# TASK DESCRIPTION
Your answer must hold only the lines below from the line containing "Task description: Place" through the line containing "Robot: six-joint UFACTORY", each reproduced exactly.
== DATA TO USE ==
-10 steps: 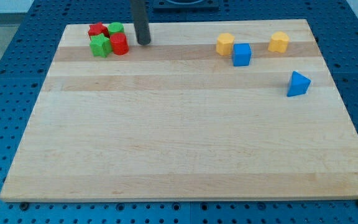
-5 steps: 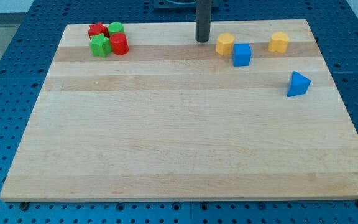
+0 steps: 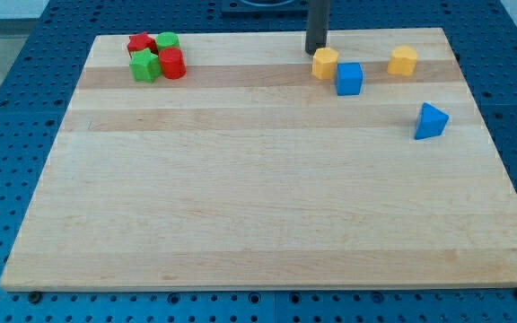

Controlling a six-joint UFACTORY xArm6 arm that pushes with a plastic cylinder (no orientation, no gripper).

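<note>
My tip rests on the wooden board near its top edge, right of centre. It stands just above and slightly left of a yellow block, very close to it; contact cannot be made out. A blue cube sits against that yellow block's lower right. Another yellow block lies further to the view's right, and a blue triangular block lies below it.
At the board's top left sits a tight cluster: a red block, a green block, a green block and a red block. A blue pegboard surface surrounds the board.
The rod has travelled to the view's right along the top edge, from beside the red and green cluster to the yellow block. No block has moved.
</note>
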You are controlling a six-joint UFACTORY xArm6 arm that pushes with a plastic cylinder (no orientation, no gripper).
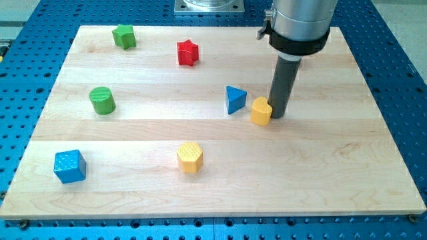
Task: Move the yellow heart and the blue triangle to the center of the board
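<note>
Tip pressed against the right side of the yellow heart, just right of the frame's middle, with the blue triangle immediately left of the heart, so a leftward push would likely carry both toward centre. No jaws here, just a bare rod holding nothing. Elsewhere on the surface: red star upper middle, yellow hexagon lower middle, both clear of that line.

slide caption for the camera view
My tip beside the yellow heart, blue triangle just to its left, near board centre.
</note>
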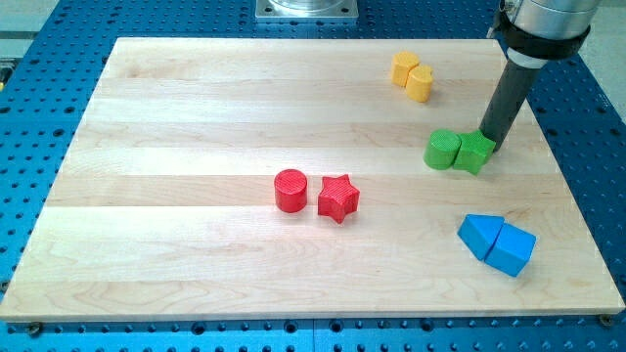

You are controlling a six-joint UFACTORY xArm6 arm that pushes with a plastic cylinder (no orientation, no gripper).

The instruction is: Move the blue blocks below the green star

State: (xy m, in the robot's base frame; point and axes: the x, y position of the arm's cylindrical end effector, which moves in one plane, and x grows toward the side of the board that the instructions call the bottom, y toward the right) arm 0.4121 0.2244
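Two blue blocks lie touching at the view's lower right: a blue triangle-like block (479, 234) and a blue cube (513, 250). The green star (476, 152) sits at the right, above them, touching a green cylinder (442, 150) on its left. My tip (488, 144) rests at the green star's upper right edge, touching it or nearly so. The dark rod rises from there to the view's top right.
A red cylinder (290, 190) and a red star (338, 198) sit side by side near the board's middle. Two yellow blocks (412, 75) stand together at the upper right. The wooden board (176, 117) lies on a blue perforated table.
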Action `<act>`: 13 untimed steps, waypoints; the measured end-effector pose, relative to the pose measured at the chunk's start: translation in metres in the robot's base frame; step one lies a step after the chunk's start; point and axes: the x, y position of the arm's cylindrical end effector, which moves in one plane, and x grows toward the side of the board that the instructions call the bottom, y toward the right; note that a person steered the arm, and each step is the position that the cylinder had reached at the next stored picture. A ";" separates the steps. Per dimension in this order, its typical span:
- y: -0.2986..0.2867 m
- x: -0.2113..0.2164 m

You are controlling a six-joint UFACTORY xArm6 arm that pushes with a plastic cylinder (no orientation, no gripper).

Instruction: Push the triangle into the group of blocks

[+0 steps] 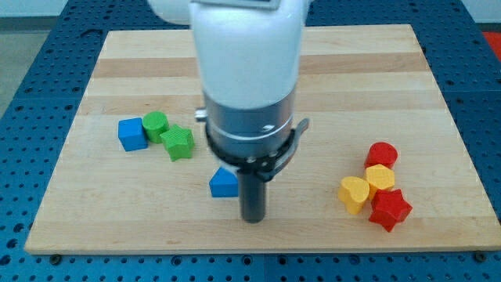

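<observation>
Seemingly my tip [253, 219] rests just beside the blue triangle [224, 183]

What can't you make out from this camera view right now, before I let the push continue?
- Board behind the arm: the arm's white body hides the upper middle.
- Blue triangle block: its right edge sits behind the rod, so contact with my tip is unclear.
- Arm: cut off by the view's top.

Blue triangle [223, 183] partly behind the rod.
</observation>
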 end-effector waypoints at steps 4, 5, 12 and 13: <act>0.016 -0.053; 0.030 -0.054; 0.057 -0.092; 0.034 -0.082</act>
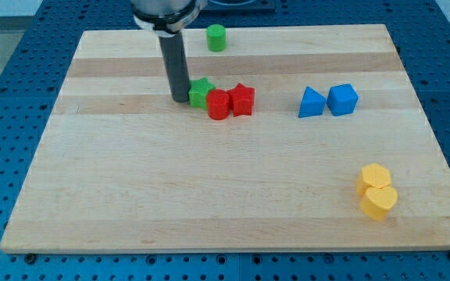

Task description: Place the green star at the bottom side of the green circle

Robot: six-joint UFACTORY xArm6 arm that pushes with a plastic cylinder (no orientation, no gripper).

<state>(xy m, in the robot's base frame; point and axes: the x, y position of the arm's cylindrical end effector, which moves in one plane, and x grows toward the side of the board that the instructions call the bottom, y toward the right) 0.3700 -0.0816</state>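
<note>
My tip [180, 99] is pressing bare against the green star's [201, 91] left side, gripping nothing; the star is sitting mid-board, touching the red cylinder [218, 104], well below the green circle [216, 37] near the top edge. Risk, I am judging: pushing rightward is dragging both red blocks [242, 100] along; the star is slipping off-line.

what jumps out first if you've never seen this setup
The dark rod coming down from the view's top, with my tip right against the left side of the green star, which sits beside two red blocks near the board's middle. Next, the green circle alone at the top edge, a blue pair to the right and a yellow pair at lower right.
</note>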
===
# WORKED SOLUTION
Task description: Place the green star at the bottom side of the green circle

Robot: six-joint UFACTORY xArm6 arm that pushes with a plastic cylinder (no orientation, no gripper).

For this exercise, nothing more remains to be done.